2. Originally Posted by sigma1
a committe of three people are to be chosen from four married couples. how may way can this committe can be chosen if.

(a) all are equally eligible
(b) the committe must consist of 1 woman and two men
(c) all are equally eligible except that a husband and wife cannot serve on the same committe

for (a) number of ways =3x2x4 = 24

(b) $= \frac{n!}{(n-r)!}$

$=\frac{12!}{(12-3)!}$

$=\frac{12!}{(9)!}$

are these correct .

how would i determine (c)
hi

Assume that no man can be a husband to two wives and vice versa (obviously ) ,

(a) 8C3=56

(b) 4C1 x 4C2 = 24

(c) If a couple is allowed to serve in the committe , the committe will consist of one couple and another person .

pick one couple from 4 , 6 ppl are left to be picked for the remaining one so 4C1 x 6C1=24

If a couple is NOT allowed to serve , there would be 8C3-24=32 ways to form the committe .

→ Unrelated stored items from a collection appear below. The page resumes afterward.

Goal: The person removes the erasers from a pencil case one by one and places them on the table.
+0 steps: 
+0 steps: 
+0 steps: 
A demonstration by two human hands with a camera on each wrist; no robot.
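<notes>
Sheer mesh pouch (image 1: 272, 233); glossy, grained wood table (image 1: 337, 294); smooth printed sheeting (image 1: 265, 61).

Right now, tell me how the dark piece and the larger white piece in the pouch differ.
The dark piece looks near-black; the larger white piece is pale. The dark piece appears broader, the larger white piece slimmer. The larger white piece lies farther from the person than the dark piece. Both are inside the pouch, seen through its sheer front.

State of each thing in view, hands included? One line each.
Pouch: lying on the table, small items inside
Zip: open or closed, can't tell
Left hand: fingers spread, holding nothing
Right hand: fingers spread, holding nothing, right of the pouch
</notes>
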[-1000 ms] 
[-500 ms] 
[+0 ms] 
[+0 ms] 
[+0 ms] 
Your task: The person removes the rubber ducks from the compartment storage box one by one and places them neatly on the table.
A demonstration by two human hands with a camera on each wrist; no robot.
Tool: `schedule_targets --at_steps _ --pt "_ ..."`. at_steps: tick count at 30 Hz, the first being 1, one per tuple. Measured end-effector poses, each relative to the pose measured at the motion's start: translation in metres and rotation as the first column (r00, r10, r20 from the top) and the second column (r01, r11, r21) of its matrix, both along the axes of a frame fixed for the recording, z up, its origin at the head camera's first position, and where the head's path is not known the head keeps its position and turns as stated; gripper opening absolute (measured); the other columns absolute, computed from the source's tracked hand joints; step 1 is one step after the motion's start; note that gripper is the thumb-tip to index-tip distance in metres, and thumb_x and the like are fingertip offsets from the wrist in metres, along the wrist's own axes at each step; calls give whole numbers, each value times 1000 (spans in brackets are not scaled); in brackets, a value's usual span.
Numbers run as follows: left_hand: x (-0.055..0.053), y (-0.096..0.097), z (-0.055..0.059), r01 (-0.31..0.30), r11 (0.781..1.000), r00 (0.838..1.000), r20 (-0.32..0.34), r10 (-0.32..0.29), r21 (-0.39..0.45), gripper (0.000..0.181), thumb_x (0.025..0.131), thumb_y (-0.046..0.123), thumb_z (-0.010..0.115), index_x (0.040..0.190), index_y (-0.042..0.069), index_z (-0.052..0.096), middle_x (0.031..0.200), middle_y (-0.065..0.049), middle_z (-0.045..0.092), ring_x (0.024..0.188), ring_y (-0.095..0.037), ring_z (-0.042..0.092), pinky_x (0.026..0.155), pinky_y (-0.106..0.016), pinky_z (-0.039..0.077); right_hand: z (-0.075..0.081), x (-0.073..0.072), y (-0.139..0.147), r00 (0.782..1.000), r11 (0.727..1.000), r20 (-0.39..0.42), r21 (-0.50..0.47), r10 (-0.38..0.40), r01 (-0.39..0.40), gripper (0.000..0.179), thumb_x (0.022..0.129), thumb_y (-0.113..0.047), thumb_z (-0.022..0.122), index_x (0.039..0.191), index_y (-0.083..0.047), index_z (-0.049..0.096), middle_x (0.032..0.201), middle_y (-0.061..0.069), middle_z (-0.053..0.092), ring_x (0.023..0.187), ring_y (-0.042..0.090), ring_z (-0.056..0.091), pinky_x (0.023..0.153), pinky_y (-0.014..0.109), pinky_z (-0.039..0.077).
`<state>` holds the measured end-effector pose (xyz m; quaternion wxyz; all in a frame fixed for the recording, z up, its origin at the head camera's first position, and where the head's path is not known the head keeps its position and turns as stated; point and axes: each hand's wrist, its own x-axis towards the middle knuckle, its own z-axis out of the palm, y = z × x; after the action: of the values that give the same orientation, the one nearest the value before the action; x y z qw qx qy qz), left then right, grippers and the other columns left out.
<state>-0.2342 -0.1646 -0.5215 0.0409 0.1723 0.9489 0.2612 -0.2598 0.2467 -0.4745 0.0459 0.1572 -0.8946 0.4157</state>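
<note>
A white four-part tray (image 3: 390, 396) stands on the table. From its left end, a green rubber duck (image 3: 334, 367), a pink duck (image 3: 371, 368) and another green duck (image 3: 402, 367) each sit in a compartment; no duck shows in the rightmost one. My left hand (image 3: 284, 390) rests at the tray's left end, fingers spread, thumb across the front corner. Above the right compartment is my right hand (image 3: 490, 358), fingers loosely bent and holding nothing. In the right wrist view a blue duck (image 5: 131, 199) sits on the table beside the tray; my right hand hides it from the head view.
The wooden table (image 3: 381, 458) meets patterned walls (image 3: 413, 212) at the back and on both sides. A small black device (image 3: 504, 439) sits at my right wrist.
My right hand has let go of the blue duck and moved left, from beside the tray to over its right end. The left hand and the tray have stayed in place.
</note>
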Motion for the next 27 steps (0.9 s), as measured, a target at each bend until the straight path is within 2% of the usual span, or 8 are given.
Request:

3. i am having a bit if difficulty understanding you soloution and how you arrived at your answer. could you please Explain it a bit more i dont understand the use of the Variable C throughout your working,, thanks.

4. Originally Posted by sigma1
i am having a bit if difficulty understanding you soloution and how you arrived at your answer. could you please Explain it a bit more i dont understand the use of the Variable C throughout your working,, thanks.
its a symbol for combination whereby its the same as $n\choose r$

its a symbol for combination whereby its the same as $n\choose r$
6. $\binom{n}{r}=\frac{n!}{r!(n-r)!}$